The 70,327-ton, 1,791-passenger vessel was bought from Cunard for $100m five years ago by Istithmar, an investment company owned by the government of Dubai.
Istithmar initially planned to refurbish the QE2 and showcase it as the main attraction in a maritime-themed development on Palm Jumeirah, but the plan was shelved in the wake of the financial crisis.
The new plan calls for the liner to be converted into a 300-room hotel and docked permanently at Dubai’s Port Rashid as part of a plan to transform the port into a tourist attraction.
The company believes visitors will want to see the QE2 as it originally looked, so does not expect to carry out major renovations or remove fixtures still onboard. The refurbishment work is expected to take 18 months to complete.
Bloomberg has reported that Istithmar is currently in talks with three hoteliers, including Jumeirah Group, to manage the property.
“The vessel is truly iconic and has a huge following around the world.
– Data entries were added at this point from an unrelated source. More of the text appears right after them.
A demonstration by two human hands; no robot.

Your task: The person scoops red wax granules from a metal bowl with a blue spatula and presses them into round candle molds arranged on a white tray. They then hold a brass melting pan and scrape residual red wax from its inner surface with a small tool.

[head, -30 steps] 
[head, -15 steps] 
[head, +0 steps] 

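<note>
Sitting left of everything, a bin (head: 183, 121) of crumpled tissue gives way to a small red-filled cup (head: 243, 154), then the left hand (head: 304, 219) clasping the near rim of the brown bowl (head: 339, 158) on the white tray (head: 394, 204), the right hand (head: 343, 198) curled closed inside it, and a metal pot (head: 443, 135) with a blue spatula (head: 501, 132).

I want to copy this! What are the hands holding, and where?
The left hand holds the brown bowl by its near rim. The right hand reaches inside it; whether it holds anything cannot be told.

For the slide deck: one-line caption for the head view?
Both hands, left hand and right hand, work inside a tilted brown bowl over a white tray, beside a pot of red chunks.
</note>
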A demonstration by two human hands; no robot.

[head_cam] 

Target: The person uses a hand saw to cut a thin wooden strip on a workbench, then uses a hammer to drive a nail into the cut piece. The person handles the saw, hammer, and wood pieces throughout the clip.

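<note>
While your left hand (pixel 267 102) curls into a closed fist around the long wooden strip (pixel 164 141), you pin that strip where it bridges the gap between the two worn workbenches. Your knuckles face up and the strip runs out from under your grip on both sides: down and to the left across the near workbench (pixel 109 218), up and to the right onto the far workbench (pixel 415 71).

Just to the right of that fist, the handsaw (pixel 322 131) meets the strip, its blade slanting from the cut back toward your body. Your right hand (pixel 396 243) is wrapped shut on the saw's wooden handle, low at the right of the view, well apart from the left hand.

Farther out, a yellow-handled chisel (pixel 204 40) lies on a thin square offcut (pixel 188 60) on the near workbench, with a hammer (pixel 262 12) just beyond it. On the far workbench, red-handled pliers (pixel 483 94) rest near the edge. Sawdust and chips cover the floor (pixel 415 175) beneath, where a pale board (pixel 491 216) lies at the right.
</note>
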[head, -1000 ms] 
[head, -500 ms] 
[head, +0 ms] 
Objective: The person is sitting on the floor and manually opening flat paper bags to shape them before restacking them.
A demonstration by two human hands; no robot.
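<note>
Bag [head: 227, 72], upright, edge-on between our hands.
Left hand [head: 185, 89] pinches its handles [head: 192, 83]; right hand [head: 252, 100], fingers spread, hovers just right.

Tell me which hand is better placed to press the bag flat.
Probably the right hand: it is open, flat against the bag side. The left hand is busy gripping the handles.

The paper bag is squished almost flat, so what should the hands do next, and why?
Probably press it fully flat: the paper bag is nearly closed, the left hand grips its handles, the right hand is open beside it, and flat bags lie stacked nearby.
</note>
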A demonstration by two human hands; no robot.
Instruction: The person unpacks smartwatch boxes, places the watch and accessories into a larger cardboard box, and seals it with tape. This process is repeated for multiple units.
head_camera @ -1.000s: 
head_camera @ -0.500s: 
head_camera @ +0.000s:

Our vision is to enhance the facilities on board but retain the very strong sense of history that is a fundamental part of her attraction,” HE Sultan Ahmed Bin Sulayem, chairman of Istithmar World, said in a statement.
“Together with the planned Maritime Museum, it reinforces Port Rashid and Dubai’s status as a leading cruise and maritime tourism destination. We are excited about the potential for Port Rashid to further develop as a tourist destination in its own right,” added Mohammed Al Muallem, senior vice president and managing director of DP World for the UAE Region.
Concerns about the cost of converting the QE2 into a working hotel has been dismissed by the ship’s owner, although they declined to say who was paying. Neither Istithmar nor the port operator DP World is paying for the project.
Britain’s Queen Elizabeth II launched the QE2 in 1967. Since it went into service in 1969, the QE2 has made at least 26 round-the-world voyages.